I have the Olympus VN-702PC voice recorder and I have been trying to record/load programs for my Sinclair Timex 1000 with no success.
I use low sensitivity recording mode and WMA 32kps
Thank you.
Just found these 2 video gems Julien. And I immediately thought of an application. Record all your accounts passwords and pin numbers in the sharp. Then voice record it onto the Olympus. Save that onto your computer and convert it to mp3 and then a hex file. Get an EEPROM and burn that hex file onto that. Then break of all the pins and put the chip into a small plastic container. Cover the UV window up first. Make a necklace out of the EEPROM and wear it around your neck. Super convenient and ultra secure. Well at least that would have been the way ppl would have secured highly sensitive data in the medieval computer times 😀
Australian, right?
The printer reminds me a lot of my old Game Boy Printer that could print out pictures from the Game Boy Camera and certain other games. It sounds and behaves exactly the same, except the Game Boy Printer started printing a lot quicker.
probably waits a while cause needs to heat up…

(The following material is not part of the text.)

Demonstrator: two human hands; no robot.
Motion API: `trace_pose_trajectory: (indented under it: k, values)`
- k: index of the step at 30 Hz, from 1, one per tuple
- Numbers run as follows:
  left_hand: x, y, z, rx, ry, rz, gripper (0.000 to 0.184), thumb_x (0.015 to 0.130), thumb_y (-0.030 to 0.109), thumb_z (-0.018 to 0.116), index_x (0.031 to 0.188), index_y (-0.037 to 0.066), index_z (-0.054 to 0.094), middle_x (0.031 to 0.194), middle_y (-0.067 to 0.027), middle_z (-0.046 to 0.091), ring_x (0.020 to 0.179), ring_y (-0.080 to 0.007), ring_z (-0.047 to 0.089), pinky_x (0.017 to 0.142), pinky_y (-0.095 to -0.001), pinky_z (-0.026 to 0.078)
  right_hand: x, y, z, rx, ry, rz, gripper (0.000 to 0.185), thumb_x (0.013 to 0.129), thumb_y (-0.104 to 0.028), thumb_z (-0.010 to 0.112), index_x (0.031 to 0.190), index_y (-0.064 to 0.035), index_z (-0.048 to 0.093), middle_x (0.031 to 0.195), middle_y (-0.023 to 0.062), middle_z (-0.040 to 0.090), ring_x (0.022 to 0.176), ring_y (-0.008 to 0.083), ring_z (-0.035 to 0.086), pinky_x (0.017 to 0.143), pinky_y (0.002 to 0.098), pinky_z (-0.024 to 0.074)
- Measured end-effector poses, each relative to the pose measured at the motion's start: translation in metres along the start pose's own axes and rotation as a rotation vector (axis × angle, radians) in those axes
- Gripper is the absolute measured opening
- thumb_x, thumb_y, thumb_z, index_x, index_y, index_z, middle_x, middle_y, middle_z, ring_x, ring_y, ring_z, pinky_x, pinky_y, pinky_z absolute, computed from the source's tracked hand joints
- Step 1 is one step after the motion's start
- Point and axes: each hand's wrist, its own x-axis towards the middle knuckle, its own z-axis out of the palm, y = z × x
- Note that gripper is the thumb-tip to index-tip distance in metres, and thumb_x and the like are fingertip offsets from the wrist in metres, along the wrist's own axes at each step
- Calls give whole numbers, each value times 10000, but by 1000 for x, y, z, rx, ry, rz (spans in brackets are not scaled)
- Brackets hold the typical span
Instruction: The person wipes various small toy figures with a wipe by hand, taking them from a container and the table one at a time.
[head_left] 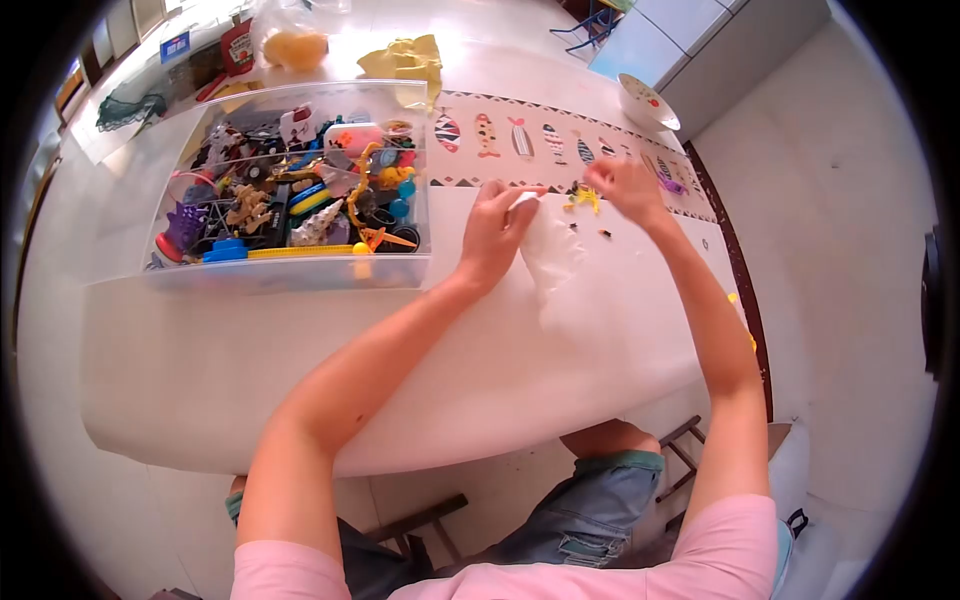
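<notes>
My left hand [494,234] pinches the top edge of a thin whitish plastic bag [555,262], which hangs down onto the white tabletop. My right hand [632,190] is raised just right of some small yellow pieces [588,199], its fingers curled together. Whatever those fingers hold, if anything, is hidden. A few tiny dark bits [605,234] lie below the yellow pieces. Left of my left hand stands a clear plastic box [300,272] with compartments, full of small toys and trinkets, among them a spiral seashell [318,224].
A patterned fish-print runner [500,170] crosses the table behind my hands. A bowl [648,103] stands at the far right and a yellow cloth [405,62] lies behind the box. Further back left are a bag with something orange [295,50] and a red packet [238,48].
</notes>
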Motion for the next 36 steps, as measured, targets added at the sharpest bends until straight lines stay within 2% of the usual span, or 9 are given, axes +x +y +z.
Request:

Another secret I'll let you in on…a 48 kbit 44,100 hz Mono MP3 file is enough to store a 9,600 baud Group 3 telephone fax. I have a graph_paper.mp3 that I play into the fax machine and can get graph paper on thermal paper whenever I need it.
I commented on a previous video. And that sound is very decodable, i believe i could decode that with ease. It sounds like (well it is) packet data. Commonly used amongst us amateur radio operators.
What and how will it print if we mix up the file in audio mixer software, with some flatulence sounds or other weird sounds?
I think we forget just how atrocious the dynamic and frequency range of cassette tape was – even with expensive hifi decks and brand new chrome tapes it was still p*ss poor, so I'm not really that surprised it works. Be interesting to see if an mp3 would work or whether the psyco-acoustic modelling would just trash the data.
It's great when you start having a moan about a piece of equipment (the thermal printer in this case). Hilarious to listen to. It reminds me of the video you did on the solar power bank.
That would work well for pirating (backing up) a game of Space Invaders on the Commodore 64 datasette.